* [TASK OBJECTIVE]: Write out the whole listing exactly as it stands.

* [SUPPLIED MATERIAL]:
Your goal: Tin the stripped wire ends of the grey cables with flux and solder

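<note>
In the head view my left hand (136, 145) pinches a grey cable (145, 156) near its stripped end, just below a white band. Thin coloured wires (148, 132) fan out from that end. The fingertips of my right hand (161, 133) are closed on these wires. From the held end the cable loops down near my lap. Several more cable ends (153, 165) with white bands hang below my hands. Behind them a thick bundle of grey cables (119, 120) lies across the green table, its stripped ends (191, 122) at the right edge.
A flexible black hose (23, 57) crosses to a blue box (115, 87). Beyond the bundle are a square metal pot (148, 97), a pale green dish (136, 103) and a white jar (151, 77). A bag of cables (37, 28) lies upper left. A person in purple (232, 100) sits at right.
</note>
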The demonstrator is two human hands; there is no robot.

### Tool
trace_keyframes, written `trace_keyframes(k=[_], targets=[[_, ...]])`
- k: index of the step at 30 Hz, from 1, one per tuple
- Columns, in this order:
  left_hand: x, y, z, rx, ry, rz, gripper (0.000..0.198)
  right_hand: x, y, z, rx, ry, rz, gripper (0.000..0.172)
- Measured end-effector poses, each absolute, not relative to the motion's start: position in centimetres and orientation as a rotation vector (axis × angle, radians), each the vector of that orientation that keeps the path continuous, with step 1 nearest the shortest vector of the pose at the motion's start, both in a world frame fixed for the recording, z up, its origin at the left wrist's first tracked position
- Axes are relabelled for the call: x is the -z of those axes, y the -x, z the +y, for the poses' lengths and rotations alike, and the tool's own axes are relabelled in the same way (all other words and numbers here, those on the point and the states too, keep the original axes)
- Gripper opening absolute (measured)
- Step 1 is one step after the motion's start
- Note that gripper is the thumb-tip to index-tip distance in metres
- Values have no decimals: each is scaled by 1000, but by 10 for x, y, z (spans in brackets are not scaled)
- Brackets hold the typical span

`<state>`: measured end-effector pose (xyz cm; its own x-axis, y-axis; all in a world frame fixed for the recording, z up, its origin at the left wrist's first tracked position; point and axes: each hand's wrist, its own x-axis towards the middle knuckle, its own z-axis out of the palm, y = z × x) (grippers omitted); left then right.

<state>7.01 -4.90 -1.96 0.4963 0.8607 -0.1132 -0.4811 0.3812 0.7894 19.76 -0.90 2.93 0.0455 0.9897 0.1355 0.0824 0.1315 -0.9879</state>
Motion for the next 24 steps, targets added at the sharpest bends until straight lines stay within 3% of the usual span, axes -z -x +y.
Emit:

* [FINISHED EXERCISE]:
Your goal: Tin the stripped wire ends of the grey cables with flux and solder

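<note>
In the head view my left hand (136, 145) pinches a grey cable (145, 156) near its stripped end, just below a white band. Thin coloured wires (148, 132) fan out from that end. The fingertips of my right hand (161, 133) are closed on these wires. From the held end the cable loops down near my lap. Several more cable ends (153, 165) with white bands hang below my hands. Behind them a thick bundle of grey cables (119, 120) lies across the green table, its stripped ends (191, 122) at the right edge.
A flexible black hose (23, 57) crosses to a blue box (115, 87). Beyond the bundle are a square metal pot (148, 97), a pale green dish (136, 103) and a white jar (151, 77). A bag of cables (37, 28) lies upper left. A person in purple (232, 100) sits at right.
</note>
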The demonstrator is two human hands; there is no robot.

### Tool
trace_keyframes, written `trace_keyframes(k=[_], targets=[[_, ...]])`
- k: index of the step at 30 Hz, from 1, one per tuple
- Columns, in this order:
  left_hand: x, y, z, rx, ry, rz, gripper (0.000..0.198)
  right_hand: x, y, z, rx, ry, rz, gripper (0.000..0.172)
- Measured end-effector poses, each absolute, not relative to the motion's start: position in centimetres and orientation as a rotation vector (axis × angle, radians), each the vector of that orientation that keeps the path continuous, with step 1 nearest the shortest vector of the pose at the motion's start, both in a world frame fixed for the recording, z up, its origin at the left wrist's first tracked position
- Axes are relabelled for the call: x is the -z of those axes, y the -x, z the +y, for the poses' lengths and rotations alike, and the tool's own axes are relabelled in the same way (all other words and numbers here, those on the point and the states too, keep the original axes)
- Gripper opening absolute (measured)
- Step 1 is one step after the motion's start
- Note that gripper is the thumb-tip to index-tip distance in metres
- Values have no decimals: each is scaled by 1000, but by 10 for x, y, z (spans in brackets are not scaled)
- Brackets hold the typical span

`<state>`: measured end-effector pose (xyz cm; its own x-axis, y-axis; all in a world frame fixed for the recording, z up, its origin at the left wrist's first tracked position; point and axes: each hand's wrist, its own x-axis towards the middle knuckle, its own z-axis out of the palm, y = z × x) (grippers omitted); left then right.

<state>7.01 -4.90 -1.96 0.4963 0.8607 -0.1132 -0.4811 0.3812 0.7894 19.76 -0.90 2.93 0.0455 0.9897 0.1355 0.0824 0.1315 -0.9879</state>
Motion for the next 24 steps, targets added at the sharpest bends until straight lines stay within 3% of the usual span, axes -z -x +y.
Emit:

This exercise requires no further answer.